### Task brief
Write the lines below out exactly, dropping each picture.
┌──
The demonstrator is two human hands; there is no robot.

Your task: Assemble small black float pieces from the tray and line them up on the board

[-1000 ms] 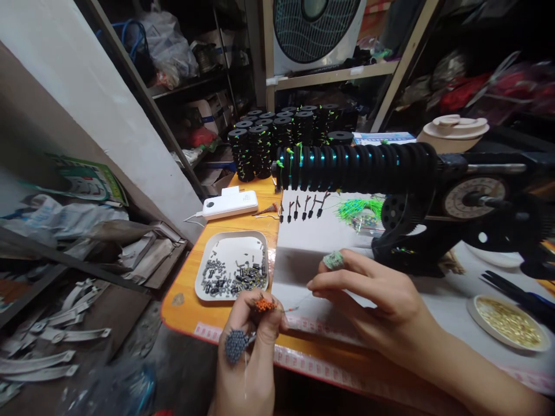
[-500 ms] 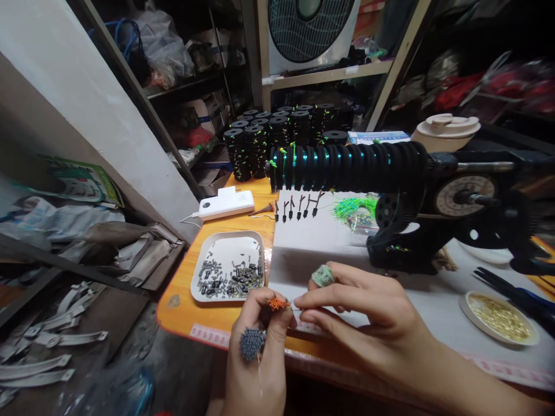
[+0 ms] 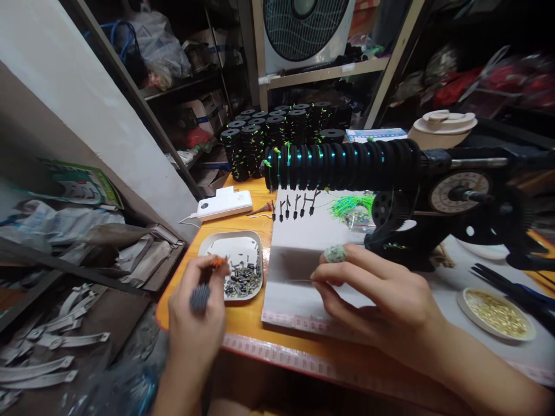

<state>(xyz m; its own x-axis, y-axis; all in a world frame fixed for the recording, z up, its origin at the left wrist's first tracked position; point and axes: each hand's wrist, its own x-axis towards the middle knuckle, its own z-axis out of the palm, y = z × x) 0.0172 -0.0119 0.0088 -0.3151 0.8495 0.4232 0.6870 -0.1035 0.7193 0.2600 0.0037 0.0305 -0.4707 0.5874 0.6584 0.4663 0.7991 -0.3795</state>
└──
### Written reply
The demonstrator is two human hands; there is no robot.

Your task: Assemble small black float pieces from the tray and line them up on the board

[-1000 ms] 
[-500 ms] 
[+0 ms] 

<state>(xyz m; its own x-axis, y-axis; all in a world frame fixed for the recording, z up, its origin at the left wrist's first tracked position; point and axes: each hand's wrist, its own x-axis towards the middle knuckle, its own z-axis out of the palm, y = z × x) 0.0172 -0.0119 0.0088 -0.3151 0.8495 0.4232 0.6870 -0.1035 0.7193 0.2600 0.0037 0.0305 -0.4707 0.5874 0.6584 0.4663 0.7991 -0.3795</state>

This answer has now been given in full.